One other admonition to Christian people is this-burn the boats behind you. When the Roman commander meant victory he landed his troops on the coast where he knew there were thousands of enemies, and he burned the boats, so as to cut off all chance of retreat. “But how are we to get away if we are beaten?” “That is just it,” said he; “we will not be beaten; we will not dream of such a thing.” “Burn the boats”-that is what you Christian people must do. “Make no provision for the flesh.” Let the separation between you and the world be final and irreversible. Say, “Here I go for Christ and his cross, for the truth of the Bible, for the laws of God, for holiness, for trust in Jesus; and never will I go back, come what may.”

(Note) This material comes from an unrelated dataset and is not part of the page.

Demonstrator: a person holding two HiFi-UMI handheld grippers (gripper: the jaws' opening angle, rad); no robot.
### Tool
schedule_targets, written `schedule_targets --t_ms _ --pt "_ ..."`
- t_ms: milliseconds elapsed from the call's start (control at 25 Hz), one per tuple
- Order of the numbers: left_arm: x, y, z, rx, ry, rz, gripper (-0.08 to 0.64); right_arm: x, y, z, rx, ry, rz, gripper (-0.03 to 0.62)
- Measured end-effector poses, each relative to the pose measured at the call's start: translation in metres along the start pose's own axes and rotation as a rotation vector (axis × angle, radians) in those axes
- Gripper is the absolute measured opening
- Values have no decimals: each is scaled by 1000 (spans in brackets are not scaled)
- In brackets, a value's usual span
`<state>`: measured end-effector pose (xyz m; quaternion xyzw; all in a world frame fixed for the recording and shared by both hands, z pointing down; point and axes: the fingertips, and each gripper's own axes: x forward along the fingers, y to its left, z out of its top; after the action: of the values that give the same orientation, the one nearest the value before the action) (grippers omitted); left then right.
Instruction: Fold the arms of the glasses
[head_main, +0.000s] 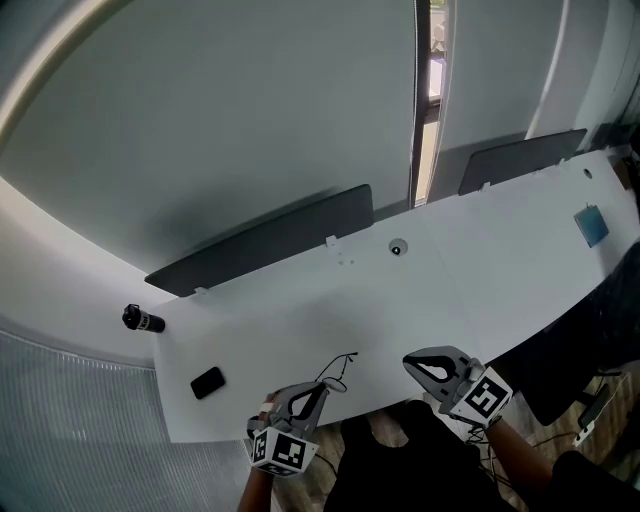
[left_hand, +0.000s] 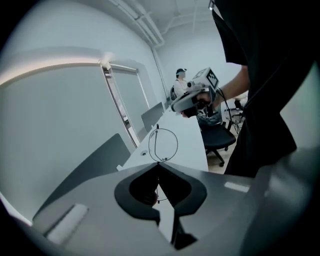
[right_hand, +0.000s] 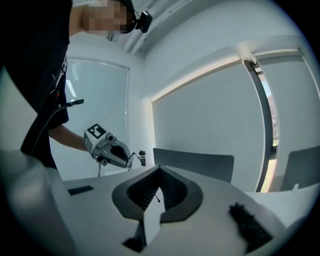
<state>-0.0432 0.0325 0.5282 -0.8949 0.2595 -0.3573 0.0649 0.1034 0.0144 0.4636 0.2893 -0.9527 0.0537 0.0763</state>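
Observation:
Thin black wire-framed glasses (head_main: 340, 368) hang just above the white table's (head_main: 440, 285) near edge. My left gripper (head_main: 322, 388) is shut on them. In the left gripper view one round lens rim (left_hand: 164, 145) stands right beyond the closed tips of that gripper (left_hand: 158, 164), and more wire shows behind them. My right gripper (head_main: 407, 362) is a short way to the right, level, its tips turned toward the glasses. Its jaws are shut with nothing in them (right_hand: 160, 170). The right gripper view shows the left gripper (right_hand: 131, 161) across the table with the glasses at its tips.
A flat black device (head_main: 207, 382) lies at the table's left end, and a black cylinder (head_main: 143, 320) sits beyond that end. Dark divider panels (head_main: 270, 238) line the far edge. A blue object (head_main: 591, 225) lies far right. An office chair (left_hand: 217, 137) stands beside the table.

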Motion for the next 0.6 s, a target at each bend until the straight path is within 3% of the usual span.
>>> schedule_targets --t_ms 80,240,320,480,600 --pt "-4 15 -1 -67 -45 -35 11 15 1 8 -87 9 -28 6" --pt "-17 50 11 -293 -181 -112 11 45 9 29 -197 -10 -43 6" --pt "-20 59 12 -411 -219 -166 11 59 16 43 -169 -64 -21 6" --pt "-26 79 16 -772 -350 -253 11 81 22 52 -20 -90 36 8" --pt "-28 90 12 -849 -405 -256 11 93 25 49 60 -54 55 19"
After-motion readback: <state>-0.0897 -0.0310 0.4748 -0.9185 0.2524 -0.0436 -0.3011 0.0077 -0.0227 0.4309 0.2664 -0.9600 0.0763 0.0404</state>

This is the right spirit. The Lord send it among us more and more! It is the spirit of martyrs. You want it, you converted working men-you want the spirit of martyrs. I know how your workmates jest, and jeer, and torment you. Well, do not think yourself hardly done by, but play the man, and bear it all, and say to yourself, “I did not quite reckon on this, but it does not matter; I have opened my mouth unto the Lord, and I cannot go back if it costs me everything.”

I will not talk to you longer; for what, after all, brethren, can religion cost us compared with what our salvation cost our Lord? What is it to go forward if we compare it with the glory that is beyond? A pin’s prick, that is all; and then you will be in heaven. Oh, to stand amongst the glorified!-to hear the Master say, “Well done!” One might die a thousand deaths to get those two syllables, if there were nothing else-“Well done!” To enjoy his smile, to share his crown, to stand amongst his palm-bearing hosts, and participate in his glory-this is worth all the difficulty and sacrifice involved in going forward, and ten thousand times more. Therefore accept this closing word. Forward, my brothers-forward! Whatever lies before you-the Red Sea or the rage of earth and hell combined-if God calls you, forward to it! He will bear you through to the glorious end. The Lord be with you, for Christ’s sake! Amen!

Portion of Scripture Read before Sermon-Judges 11:1-39.

Hymns from “Our Own Hymn Book”-661, 674, 668.